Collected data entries
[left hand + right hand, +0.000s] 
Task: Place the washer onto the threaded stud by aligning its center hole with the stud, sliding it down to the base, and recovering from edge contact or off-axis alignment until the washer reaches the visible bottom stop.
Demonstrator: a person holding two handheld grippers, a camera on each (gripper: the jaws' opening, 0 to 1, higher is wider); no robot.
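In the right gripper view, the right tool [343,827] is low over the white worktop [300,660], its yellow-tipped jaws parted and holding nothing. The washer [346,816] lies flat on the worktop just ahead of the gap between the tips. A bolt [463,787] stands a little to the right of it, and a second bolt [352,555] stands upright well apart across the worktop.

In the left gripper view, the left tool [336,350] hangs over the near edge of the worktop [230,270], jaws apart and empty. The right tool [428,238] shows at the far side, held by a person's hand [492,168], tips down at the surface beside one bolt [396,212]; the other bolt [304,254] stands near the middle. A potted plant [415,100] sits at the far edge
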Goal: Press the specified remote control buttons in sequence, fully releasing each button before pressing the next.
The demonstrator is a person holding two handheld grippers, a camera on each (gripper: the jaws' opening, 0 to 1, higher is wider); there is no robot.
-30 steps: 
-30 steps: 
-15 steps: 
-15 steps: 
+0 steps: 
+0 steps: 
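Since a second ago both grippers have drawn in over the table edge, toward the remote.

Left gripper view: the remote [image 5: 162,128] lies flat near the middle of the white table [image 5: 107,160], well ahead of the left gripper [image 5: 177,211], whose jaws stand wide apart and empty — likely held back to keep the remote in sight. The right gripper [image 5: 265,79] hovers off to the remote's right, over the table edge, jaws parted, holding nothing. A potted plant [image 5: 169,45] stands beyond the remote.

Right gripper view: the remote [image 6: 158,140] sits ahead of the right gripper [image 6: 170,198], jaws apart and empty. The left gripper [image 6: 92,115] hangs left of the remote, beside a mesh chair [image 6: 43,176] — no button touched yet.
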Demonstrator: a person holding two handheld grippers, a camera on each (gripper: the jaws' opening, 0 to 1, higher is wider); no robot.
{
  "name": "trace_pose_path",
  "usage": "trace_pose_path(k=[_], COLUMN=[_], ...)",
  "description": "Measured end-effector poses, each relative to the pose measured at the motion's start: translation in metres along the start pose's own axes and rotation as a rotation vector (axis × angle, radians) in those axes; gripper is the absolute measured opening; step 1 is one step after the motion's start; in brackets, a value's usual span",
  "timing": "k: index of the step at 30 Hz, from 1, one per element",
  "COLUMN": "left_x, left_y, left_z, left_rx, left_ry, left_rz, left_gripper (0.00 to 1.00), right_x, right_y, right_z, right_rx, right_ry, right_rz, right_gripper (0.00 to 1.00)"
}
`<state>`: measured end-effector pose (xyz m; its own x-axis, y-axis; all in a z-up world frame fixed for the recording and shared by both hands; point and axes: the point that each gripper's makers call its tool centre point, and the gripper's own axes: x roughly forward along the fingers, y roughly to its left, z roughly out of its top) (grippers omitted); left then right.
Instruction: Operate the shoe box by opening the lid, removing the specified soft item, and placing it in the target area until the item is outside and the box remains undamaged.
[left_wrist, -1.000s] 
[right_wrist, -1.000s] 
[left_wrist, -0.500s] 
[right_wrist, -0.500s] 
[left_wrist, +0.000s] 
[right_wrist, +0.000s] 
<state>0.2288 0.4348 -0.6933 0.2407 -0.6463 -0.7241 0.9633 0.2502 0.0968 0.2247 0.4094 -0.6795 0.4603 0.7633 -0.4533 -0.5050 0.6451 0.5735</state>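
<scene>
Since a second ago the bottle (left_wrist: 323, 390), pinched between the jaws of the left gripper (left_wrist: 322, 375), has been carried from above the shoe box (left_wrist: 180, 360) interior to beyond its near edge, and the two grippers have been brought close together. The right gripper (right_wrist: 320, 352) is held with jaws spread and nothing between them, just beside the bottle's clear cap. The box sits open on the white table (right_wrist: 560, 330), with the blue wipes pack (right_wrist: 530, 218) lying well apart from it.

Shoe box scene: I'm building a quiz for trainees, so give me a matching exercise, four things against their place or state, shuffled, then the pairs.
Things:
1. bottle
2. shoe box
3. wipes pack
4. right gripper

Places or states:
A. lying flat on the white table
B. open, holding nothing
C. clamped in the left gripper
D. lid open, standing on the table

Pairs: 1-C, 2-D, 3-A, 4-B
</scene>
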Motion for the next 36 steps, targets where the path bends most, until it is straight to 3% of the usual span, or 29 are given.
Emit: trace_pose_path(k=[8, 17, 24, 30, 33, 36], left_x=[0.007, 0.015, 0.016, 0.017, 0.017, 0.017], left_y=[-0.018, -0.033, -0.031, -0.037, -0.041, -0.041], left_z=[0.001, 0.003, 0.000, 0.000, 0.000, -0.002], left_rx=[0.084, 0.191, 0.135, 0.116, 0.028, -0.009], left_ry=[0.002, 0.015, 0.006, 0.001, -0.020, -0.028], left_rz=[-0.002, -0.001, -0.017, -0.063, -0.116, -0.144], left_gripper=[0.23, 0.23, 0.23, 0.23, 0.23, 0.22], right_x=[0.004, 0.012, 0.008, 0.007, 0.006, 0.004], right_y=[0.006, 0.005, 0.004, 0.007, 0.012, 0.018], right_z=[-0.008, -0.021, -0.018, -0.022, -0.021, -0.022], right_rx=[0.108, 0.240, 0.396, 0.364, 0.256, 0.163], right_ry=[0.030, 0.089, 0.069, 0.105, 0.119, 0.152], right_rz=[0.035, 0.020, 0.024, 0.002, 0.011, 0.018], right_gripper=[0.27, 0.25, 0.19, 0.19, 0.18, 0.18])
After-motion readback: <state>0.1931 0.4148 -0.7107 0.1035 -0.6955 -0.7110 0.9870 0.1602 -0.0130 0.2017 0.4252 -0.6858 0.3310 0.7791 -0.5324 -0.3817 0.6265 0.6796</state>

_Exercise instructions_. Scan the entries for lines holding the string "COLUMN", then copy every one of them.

_Exercise output_.
  "usage": "trace_pose_path(k=[_], COLUMN=[_], ...)",
  "COLUMN": "left_x, left_y, left_z, left_rx, left_ry, left_rz, left_gripper (0.00 to 1.00), right_x, right_y, right_z, right_rx, right_ry, right_rz, right_gripper (0.00 to 1.00)"

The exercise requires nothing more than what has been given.